The Richmond, Virginia-based utility said it now plans to invest $64.7 billion between 2026 and 2030, nearly 30% higher than its previous $50.1 billion five-year plan, as it expands infrastructure to support data centers and grid reliability.

U.S. power companies have been ramping up spending amid extreme weather and soaring demand from artificial intelligence and cryptocurrency-focused data centers.

Dominion, whose Virginia subsidiary serves the world’s largest data center market, said it had contracted about 48.5 gigawatts of data center capacity as of December, up 1.4 GW from September.

Its customer base includes major technology firms such as Alphabet, Amazon, Microsoft, Meta and Equinix, alongside private operators including CoreWeave and CyrusOne.

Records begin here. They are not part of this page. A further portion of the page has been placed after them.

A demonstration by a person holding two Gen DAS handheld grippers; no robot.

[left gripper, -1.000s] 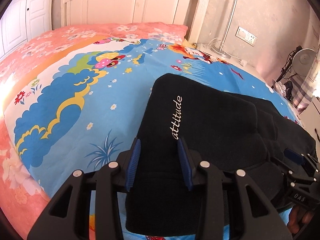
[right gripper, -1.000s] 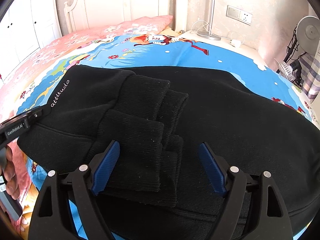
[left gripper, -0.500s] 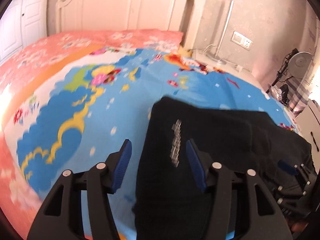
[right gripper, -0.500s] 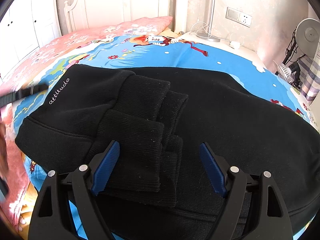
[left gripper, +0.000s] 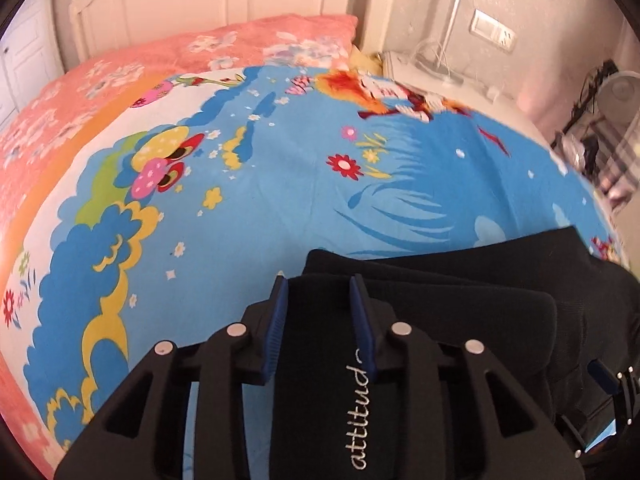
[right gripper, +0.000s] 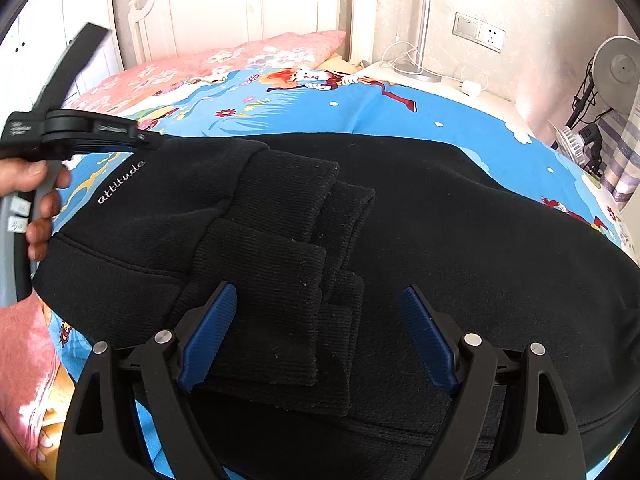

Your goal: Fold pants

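Note:
Black pants (right gripper: 420, 216) with white "attitude" lettering lie folded on the bed, ribbed cuffs (right gripper: 280, 248) stacked on top. My left gripper (left gripper: 318, 286) is open over the pants' far left corner (left gripper: 320, 264), its blue pads either side of the cloth; in the right wrist view it (right gripper: 150, 140) sits at that corner. My right gripper (right gripper: 316, 294) is wide open just above the cuffs near the front edge, holding nothing.
The bed has a blue cartoon sheet (left gripper: 280, 184) and a pink pillow (left gripper: 256, 44) by the white headboard. A nightstand with lamp and cables (right gripper: 416, 72) stands at the back right. A fan (right gripper: 576, 140) is on the floor at right.
My left gripper has moved forward along the pants from the near edge to the far left corner, opening a little wider on the way. My right gripper has stayed still and open.

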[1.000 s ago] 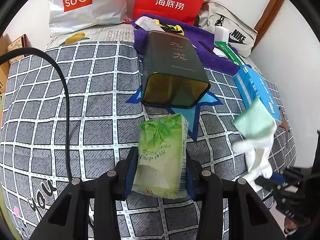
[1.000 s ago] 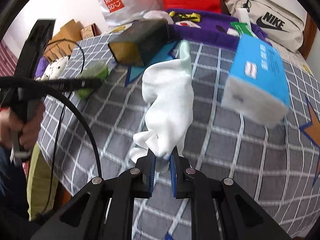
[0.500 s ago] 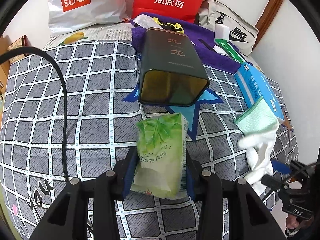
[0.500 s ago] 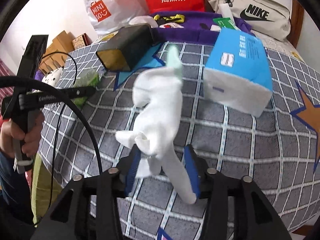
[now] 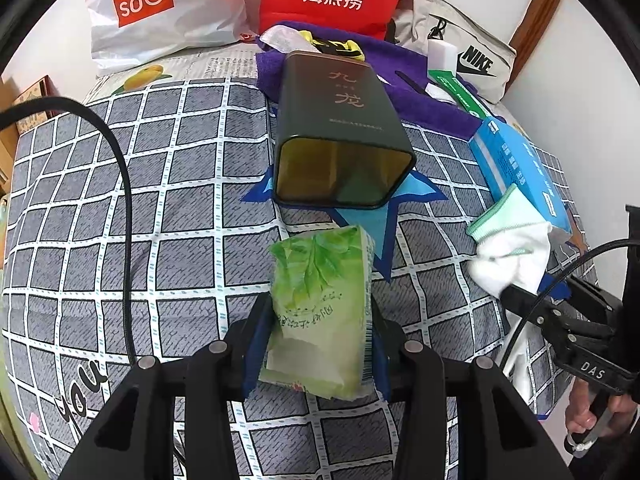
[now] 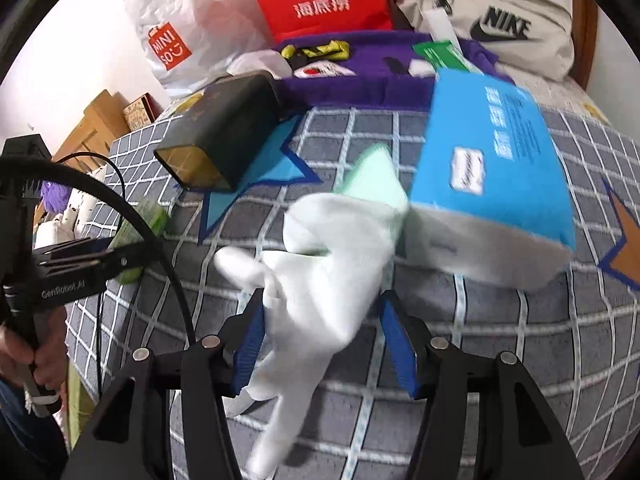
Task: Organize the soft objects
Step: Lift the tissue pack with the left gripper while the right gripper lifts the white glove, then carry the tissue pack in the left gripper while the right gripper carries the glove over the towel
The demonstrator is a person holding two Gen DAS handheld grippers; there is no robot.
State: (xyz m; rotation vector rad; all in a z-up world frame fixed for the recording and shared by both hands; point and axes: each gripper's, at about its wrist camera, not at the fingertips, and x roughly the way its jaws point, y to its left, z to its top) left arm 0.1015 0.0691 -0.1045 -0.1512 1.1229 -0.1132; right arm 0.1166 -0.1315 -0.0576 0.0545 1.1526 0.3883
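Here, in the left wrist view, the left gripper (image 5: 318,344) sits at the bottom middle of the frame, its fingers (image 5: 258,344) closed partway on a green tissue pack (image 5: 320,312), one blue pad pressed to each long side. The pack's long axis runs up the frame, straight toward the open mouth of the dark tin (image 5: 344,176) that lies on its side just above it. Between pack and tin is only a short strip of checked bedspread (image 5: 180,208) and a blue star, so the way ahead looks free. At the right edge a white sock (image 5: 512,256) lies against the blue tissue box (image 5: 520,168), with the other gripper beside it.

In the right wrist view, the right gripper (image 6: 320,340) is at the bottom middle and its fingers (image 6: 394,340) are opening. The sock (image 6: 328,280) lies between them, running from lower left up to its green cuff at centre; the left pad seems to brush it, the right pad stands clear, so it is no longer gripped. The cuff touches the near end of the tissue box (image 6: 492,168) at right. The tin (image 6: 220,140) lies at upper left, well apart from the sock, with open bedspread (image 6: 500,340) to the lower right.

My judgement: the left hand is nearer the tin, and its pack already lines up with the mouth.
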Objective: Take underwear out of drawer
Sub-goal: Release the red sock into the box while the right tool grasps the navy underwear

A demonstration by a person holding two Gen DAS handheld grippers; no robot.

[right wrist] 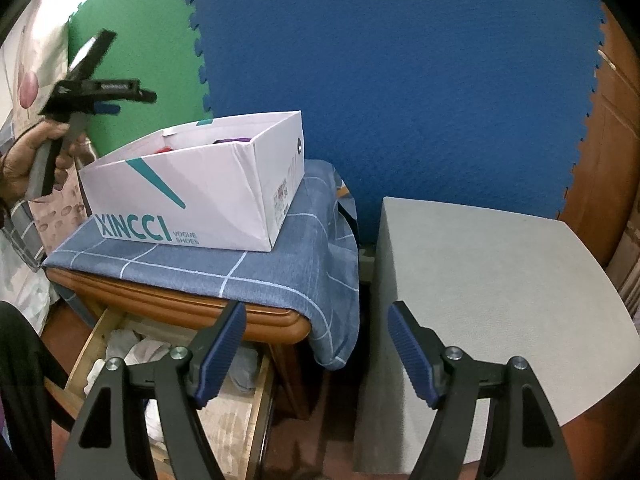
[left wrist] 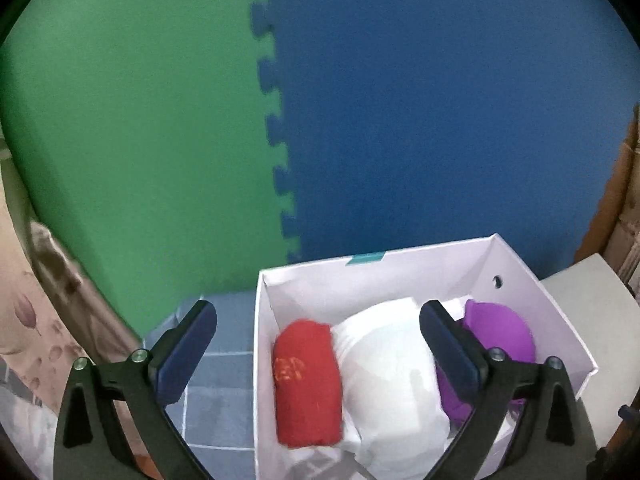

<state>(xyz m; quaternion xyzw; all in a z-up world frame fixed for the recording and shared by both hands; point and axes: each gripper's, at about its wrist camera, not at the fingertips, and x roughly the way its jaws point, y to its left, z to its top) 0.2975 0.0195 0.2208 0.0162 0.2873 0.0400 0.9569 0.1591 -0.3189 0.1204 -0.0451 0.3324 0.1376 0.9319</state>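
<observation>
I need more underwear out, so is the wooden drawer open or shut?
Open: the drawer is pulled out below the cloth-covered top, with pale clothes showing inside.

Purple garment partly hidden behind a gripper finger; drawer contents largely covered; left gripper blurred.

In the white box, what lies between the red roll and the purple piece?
A white folded garment fills that stretch, touching the red roll; the left wrist view shows it.
</observation>
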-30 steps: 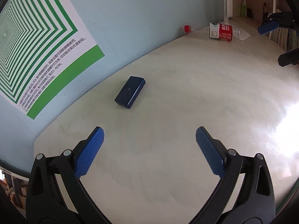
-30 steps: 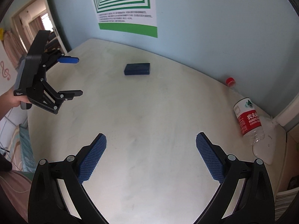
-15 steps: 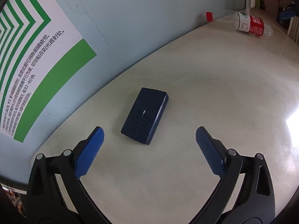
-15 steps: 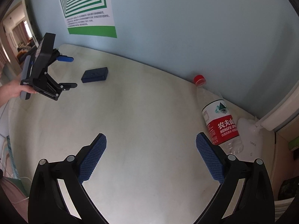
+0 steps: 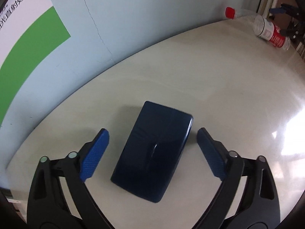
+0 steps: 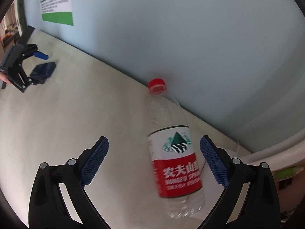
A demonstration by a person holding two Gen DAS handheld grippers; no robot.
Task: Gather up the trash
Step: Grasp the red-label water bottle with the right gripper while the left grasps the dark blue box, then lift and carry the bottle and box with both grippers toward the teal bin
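Note:
A dark blue flat box (image 5: pixel 154 148) lies on the cream table (image 5: pixel 219 87), between the open fingers of my left gripper (image 5: pixel 152 145), which do not touch it. A clear plastic bottle with a red and white label (image 6: pixel 175 160) and red cap (image 6: pixel 156 83) lies on its side by the wall, between the open fingers of my right gripper (image 6: pixel 154 152), nearer the right finger, untouched. The right wrist view also shows the left gripper (image 6: pixel 36 68) around the blue box (image 6: pixel 43 69) at far left. The bottle shows far right in the left wrist view (image 5: pixel 271 34).
A light blue wall (image 5: pixel 152 19) runs along the table's far edge, with a green and white poster (image 5: pixel 28 38) on it. A white pipe or rail (image 6: pixel 276 147) curves at the table's right end. Shelves stand beyond the bottle (image 5: pixel 286 9).
Both grippers have moved forward. The left one has closed in until the blue box lies between its fingers. The right one has closed in until the bottle lies between its fingers.

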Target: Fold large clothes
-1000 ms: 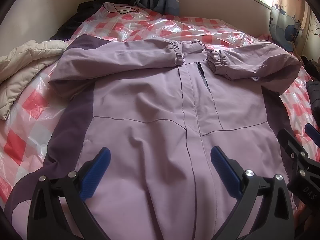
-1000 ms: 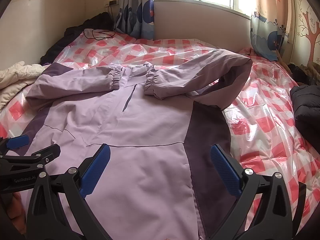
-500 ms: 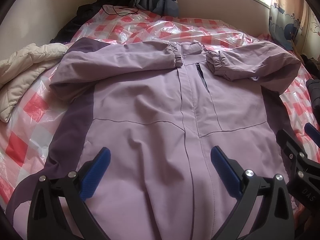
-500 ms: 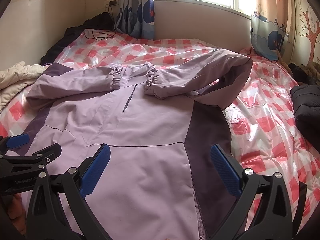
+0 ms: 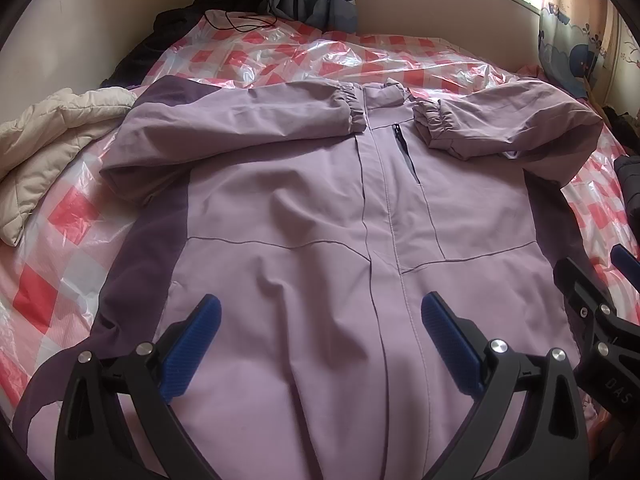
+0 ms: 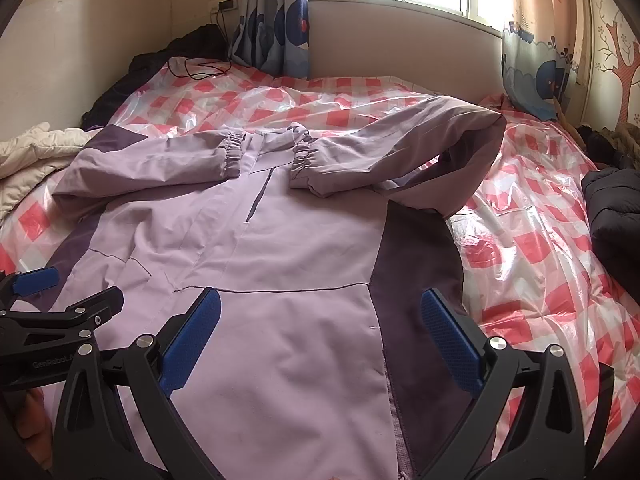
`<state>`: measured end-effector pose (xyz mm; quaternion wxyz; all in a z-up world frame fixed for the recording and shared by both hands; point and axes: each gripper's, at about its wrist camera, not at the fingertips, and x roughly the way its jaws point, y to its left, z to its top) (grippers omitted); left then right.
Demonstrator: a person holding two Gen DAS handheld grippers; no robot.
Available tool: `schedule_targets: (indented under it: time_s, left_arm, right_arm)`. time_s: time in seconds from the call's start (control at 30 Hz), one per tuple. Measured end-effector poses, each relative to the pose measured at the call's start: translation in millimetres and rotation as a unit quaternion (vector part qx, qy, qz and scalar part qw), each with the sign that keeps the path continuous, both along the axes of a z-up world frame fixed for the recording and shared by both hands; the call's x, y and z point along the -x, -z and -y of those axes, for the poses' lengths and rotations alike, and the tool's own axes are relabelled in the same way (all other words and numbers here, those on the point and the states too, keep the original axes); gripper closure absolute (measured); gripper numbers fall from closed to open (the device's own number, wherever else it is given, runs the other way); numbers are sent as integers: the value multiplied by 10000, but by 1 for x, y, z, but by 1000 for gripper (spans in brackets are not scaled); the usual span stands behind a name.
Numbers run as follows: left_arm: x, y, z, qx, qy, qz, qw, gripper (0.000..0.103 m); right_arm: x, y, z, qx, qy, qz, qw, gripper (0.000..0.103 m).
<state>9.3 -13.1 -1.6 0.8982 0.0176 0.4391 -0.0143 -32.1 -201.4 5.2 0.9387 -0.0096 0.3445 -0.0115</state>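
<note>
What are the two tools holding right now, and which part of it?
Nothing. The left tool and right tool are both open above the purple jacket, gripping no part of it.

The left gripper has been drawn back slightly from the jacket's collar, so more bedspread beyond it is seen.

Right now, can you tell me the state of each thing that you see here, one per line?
jacket: spread flat, zipped, both sleeves folded across the chest
left gripper: open, holding nothing
right gripper: open, holding nothing
chest pocket zip: partly open
curtain: drawn aside
cream quilted coat: crumpled at the bed's edge
</note>
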Motion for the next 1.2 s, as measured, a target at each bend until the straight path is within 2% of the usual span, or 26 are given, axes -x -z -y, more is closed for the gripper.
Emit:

Despite the aggressive expansion plans, Dominion forecast fiscal 2026 operating earnings of $3.45 to $3.69 per share, with the midpoint below analysts’ average estimate of $3.60, according to LSEG data.

Shares slipped 1.4% in premarket trading following the outlook.

Fourth-quarter operating expenses rose nearly 11% year-on-year to $3.33 billion, weighing on overall performance despite strong demand growth.

Adjusted profit for the quarter ended Dec. 31 came in at 68 cents per share, narrowly topping analysts’ estimates of 67 cents.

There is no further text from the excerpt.